### EXERCISE INSTRUCTIONS:
Where a line below includes the word "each", copy that line.
++++ SUPPLIED MATERIAL ++++
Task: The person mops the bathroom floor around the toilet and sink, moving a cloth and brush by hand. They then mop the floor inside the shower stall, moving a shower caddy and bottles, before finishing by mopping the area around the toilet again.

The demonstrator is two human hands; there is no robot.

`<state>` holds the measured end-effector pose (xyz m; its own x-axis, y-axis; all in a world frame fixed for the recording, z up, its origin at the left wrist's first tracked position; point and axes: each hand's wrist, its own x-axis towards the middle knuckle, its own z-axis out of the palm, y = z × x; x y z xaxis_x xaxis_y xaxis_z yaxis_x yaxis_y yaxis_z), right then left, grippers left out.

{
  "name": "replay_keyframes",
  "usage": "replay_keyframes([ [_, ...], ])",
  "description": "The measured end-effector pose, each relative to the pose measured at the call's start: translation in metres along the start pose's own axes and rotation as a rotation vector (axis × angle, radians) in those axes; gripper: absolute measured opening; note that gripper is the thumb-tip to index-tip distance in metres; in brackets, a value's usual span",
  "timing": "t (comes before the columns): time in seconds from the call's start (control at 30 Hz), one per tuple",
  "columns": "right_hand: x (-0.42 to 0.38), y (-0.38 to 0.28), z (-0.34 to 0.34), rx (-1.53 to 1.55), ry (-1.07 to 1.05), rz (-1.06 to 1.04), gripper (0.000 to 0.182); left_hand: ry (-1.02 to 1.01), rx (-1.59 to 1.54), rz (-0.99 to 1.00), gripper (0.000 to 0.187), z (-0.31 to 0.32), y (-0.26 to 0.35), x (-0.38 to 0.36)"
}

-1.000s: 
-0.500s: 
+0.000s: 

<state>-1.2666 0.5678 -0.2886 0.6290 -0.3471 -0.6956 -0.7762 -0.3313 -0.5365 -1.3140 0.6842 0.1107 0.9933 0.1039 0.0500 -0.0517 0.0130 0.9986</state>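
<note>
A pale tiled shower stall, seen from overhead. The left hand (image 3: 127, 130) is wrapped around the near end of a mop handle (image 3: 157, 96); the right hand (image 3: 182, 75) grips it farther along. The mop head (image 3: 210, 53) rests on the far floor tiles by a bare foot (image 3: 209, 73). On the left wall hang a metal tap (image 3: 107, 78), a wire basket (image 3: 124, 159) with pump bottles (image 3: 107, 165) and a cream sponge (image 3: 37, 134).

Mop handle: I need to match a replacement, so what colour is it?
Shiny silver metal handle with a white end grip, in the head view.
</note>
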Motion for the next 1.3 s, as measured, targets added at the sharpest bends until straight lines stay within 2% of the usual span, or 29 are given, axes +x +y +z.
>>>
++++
### RESULT OF THIS TASK:
`<state>` holds the measured end-effector pose (xyz m; its own x-axis, y-axis; all in a world frame fixed for the recording, z up, its origin at the left wrist's first tracked position; point and axes: each hand's wrist, its own x-axis towards the middle knuckle, its own z-axis out of the palm, y = z × x; x y z xaxis_x xaxis_y xaxis_z yaxis_x yaxis_y yaxis_z), right then left, grippers left out.
  "description": "The measured end-effector pose, each relative to the pose measured at the call's start: translation in metres along the start pose's own axes and rotation as a rotation vector (axis × angle, radians) in those axes; gripper: absolute measured opening; note that gripper is the thumb-tip to index-tip distance in metres; in brackets, a value's usual span",

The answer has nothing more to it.